「臨床心理学」並びに「精神医学」における重要な用語のひとつであるレジリエンス(resilience)について解説いたします。
ラターによって提唱された概念。
「深刻な危険性にも関わらず、適応的な機能を維持しようとする現象」と定義づけられた用語である。

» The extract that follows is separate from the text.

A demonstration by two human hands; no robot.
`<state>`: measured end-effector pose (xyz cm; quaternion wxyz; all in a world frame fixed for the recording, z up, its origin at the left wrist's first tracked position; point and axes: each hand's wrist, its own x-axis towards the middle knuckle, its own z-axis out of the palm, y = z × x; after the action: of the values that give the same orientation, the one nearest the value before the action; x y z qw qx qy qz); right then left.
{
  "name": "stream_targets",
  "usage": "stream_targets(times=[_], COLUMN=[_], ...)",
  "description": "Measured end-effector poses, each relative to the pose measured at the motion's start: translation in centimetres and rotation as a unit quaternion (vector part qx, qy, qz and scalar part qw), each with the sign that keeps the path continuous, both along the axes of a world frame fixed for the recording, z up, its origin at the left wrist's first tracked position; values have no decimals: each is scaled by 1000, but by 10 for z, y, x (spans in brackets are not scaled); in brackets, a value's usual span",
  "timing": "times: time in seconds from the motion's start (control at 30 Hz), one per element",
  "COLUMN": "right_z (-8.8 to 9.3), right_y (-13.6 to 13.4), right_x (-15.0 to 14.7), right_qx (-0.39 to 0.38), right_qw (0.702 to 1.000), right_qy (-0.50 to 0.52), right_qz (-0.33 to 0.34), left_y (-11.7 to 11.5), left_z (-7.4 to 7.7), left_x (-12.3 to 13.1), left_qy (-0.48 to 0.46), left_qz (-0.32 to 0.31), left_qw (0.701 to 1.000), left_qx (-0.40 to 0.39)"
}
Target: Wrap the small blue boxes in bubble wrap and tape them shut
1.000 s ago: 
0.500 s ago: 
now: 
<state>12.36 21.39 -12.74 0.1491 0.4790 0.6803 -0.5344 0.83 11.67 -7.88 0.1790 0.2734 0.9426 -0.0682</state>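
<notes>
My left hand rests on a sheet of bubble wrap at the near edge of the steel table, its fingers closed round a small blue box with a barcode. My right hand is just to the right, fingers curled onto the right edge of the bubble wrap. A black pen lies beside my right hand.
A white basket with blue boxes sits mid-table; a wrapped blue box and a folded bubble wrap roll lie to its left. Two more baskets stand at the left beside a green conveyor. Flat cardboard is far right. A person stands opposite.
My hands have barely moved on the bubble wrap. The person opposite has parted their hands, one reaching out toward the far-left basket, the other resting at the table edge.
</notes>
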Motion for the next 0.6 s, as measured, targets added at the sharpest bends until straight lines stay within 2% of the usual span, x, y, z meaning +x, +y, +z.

すなわち、困難に対する耐久力・抵抗力・柔軟性を意味するものであり、臨床心理学や精神医学の研究・実践において重要視されている概念のひとつである。
※脆弱性の対義語である。
レジリエンスが高い者は、ストレスフルな状況にあっても、それに適切に耐え、適応的に生きることを可能とする、耐久力・抵抗力・柔軟性を持っていることになる。
対して、レジリエンスが低いものは、ストレスフルな状況に対して、適切に耐えることが困難であり、脆弱であり、適応的な精神健康を保つことが困難になりやすい。
実際にレジリエンスの高低によりPTSDへの罹患率が異なり、レジリエンスが高いとPTSDにかかりづらいという実証的な報告もある。
レジリエンスを構成する要素は非常に多く、生得的な要素だけではなく、発達の過程で獲得する要素も含まれるといわれている。
また、レジリエンスは文部科学省の提起する「生きる力」との類似性・親和性が高く、健康教育として、レジリエンスを強化するような介入が注目されている。(特にいじめや虐待にあった子供たちに対する介入の視点としてレジリエンスの強化が注目されている。)
更に、心理学や精神医学の研究においてもレジリエンスという概念が注目されている。
レジリエンスは、人間の精神的な強さや帯勢力、回復力や柔軟性といったものを示す概念であり、精神疾患や精神的不適応の解決や介入に向けた方略のキーワードにもなることのある非常に重要な用語です。
ぜひ、内容の理解をしてみてください。